Pagina:Mengelingen Deel 1.pdf/21

Uit Wikisource
Deze pagina is proefgelezen

— 19 —

De strijd ging aan, gelijk het buldren van d’orkaan,
Wen hy op ’t wareldmeir de golven op doet staan.
Zie beide Koningen! — Ik zie hen zich bejegenen
Ter zij’ van gindschen Olm. — Ik zie het vonken regenen!
Het oog verliest zich in de splittring van het staal,
Door ’t splittrend staal gebeukt, of krijschend op ’t metaal
Der schilden. ’t Is aldus dat donders samenhorten
En uit hun zwangre buik den bliksem nederstorten.
Het dal weêrgalmt er van, het weêrlicht breekt door ’t zwerk,
En, ’t onmwêr schiet zich af op strandabeel en berk.
Duthkarmor stort in ’t bloed, mijn zoon heeft overwonnen!
’t Was Fingals bloed, Malvine, en zou hy zwichten konnen?

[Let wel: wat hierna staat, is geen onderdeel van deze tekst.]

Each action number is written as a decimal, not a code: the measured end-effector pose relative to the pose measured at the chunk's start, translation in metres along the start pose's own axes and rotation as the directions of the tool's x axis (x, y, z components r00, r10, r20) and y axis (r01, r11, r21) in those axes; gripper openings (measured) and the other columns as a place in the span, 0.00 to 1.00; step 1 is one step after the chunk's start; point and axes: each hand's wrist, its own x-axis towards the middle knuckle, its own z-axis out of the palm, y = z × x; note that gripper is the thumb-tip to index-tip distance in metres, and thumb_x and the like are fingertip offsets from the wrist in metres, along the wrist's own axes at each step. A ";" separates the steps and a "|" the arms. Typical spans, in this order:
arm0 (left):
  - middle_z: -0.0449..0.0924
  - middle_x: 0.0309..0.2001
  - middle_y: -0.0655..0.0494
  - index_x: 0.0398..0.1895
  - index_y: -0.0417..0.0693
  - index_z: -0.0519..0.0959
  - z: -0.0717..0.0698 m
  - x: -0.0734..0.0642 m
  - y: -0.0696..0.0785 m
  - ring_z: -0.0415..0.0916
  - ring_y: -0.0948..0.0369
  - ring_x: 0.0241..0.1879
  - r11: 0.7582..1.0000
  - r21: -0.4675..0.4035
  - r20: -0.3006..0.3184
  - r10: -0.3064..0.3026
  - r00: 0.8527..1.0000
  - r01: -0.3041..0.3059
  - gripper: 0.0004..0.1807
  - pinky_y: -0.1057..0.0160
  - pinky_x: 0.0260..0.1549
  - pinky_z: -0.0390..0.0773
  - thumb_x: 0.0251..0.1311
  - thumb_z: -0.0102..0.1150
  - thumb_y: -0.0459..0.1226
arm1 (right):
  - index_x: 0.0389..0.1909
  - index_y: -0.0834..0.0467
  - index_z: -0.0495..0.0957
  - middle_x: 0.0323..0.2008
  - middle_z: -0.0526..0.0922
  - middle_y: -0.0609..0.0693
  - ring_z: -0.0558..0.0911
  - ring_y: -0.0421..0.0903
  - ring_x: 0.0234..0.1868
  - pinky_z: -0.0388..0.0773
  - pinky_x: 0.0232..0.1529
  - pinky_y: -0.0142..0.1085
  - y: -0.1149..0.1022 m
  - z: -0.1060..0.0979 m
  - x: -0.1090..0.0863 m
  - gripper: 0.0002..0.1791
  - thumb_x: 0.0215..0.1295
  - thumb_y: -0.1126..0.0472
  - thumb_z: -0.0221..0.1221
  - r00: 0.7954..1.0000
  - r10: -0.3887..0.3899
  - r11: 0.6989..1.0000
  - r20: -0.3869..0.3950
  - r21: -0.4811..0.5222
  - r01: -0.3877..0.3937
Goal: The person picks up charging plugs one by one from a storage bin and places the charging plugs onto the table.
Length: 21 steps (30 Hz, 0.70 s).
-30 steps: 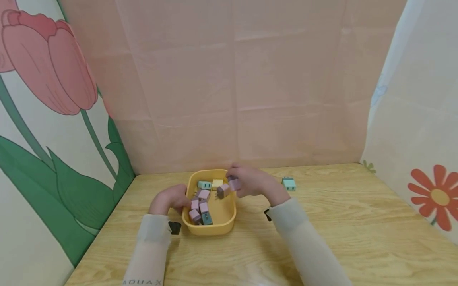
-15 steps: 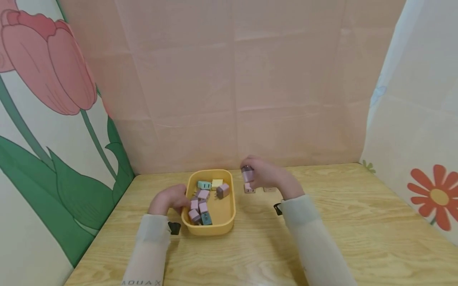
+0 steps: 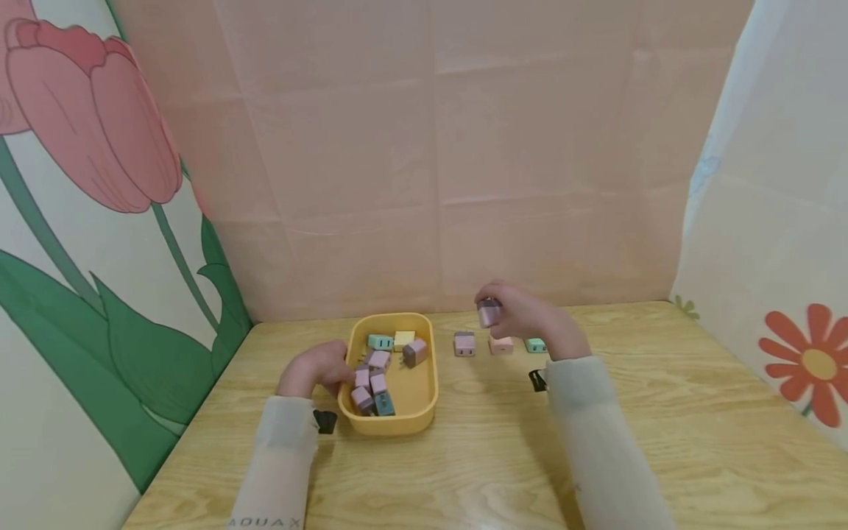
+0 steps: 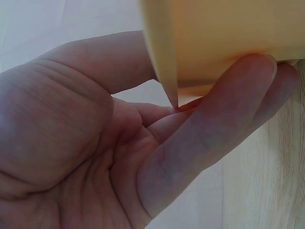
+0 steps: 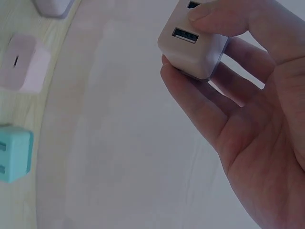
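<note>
In the head view my right hand pinches a lilac USB wall charger, raised over the back of the table. Its USB ports face the right wrist camera, between thumb and fingertips. Below stands a row: a lilac charger, a pink charger and a mint charger, the last partly behind the hand. My left hand grips the left side of a yellow plastic bin; in the left wrist view its fingers lie against the bin's outside.
Inside the bin, several lilac chargers lie heaped at the left, with a teal charger, a mint charger and a yellow charger. A pink backdrop rises behind the wooden table.
The right hand has carried the lilac charger from the bin's right rim rightward, over the row. More of the row now shows. The left hand and bin stay in place.
</note>
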 end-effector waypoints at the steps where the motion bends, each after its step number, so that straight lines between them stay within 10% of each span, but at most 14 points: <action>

Maar Kathlins voetstap was op ’t slagveld niet gezien;
Doch peinzende en ontroerd, met sidderende kniên,
Stond hy aan d’oeverrand, waar Rathkols watervlieten
Vereenigd met den stroom, door ’t mossig steengruis schieten.
De treurige Cypres beschaâuwde ’t bukkend hoofd,
En strooide ’t graauwend loof, door ’t windtjen weggeroofd.
Zijne omgekeerde speer, die in zijn vingers beefde,
Roerde onbemerkt den stroom, die langs de boorden streefde.
Maar Oskar naderde, de degen in de scheê,
En bracht de teekens van Duntharmoos sneuvlen meê:
Zijn pantser, rood bevlekt, zijn’ helm met arendsveêren,
Zijn beuklaar, gants doorkliefd, en afgebroken speeren.
Hy legt ze voor den vreemde: « Uws vaders vijand viel,
» (Dus sprak hy): ’t geestenrijk ontfing zijn dappre ziel.
» De roem hoort Morven, u het voordeel van dees zegen!
» Maar waarom, Kluthaas vorst, dus zwijgende en verlegen ?
» Wat oorzaak werkt op u dien voortduur van de smart ? »

«« De Wanhoop, Brannoos telg, is meester van mijn hart!